__Required work__: Which lines in the records below include the word "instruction"? Report each of them in full.

BEGIN Records to process

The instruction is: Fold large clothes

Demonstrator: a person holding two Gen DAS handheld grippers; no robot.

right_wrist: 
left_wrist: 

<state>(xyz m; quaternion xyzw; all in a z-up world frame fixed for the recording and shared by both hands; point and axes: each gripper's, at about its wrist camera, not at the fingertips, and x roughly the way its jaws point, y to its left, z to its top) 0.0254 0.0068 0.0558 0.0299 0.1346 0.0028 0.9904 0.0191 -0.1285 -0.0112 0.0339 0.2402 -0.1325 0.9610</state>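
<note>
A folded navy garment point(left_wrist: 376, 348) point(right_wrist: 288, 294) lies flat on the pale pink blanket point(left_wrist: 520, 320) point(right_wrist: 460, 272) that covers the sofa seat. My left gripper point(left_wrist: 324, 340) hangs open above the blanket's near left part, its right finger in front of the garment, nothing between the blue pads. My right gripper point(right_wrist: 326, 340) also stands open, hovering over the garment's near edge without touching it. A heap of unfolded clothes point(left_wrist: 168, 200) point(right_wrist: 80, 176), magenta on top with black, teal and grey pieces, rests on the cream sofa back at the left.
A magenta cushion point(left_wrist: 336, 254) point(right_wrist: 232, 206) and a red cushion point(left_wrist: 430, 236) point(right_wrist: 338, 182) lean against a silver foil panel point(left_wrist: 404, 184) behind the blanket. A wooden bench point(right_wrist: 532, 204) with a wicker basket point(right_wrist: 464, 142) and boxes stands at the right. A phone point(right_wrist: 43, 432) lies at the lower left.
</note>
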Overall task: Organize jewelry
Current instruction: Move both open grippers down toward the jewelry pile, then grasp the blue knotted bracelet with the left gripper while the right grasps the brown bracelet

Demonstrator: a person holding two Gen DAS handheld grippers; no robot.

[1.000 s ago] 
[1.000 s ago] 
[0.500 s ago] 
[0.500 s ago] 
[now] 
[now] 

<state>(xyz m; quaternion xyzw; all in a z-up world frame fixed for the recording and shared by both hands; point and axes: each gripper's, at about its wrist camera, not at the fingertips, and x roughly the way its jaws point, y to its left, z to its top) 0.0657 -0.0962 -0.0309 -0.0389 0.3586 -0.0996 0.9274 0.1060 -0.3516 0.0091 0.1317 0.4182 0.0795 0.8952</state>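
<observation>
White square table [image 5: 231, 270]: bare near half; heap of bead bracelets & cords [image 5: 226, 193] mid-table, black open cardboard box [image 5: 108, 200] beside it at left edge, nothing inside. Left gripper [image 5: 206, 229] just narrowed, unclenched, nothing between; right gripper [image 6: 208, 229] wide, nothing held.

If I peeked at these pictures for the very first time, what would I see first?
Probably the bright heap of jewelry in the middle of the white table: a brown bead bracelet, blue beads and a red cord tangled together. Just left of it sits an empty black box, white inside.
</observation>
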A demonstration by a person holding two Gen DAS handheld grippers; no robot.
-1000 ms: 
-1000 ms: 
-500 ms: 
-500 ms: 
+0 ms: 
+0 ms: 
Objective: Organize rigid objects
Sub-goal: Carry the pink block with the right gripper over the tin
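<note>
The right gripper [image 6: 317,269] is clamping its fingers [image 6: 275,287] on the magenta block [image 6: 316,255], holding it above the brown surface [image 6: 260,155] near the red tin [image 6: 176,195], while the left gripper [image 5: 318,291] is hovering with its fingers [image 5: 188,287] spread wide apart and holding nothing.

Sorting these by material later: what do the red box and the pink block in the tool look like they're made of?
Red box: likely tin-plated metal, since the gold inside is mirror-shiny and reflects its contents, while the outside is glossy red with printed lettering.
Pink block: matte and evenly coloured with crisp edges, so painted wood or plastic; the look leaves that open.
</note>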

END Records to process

__Output of the exercise__:
The instruction is: Fold large clothes
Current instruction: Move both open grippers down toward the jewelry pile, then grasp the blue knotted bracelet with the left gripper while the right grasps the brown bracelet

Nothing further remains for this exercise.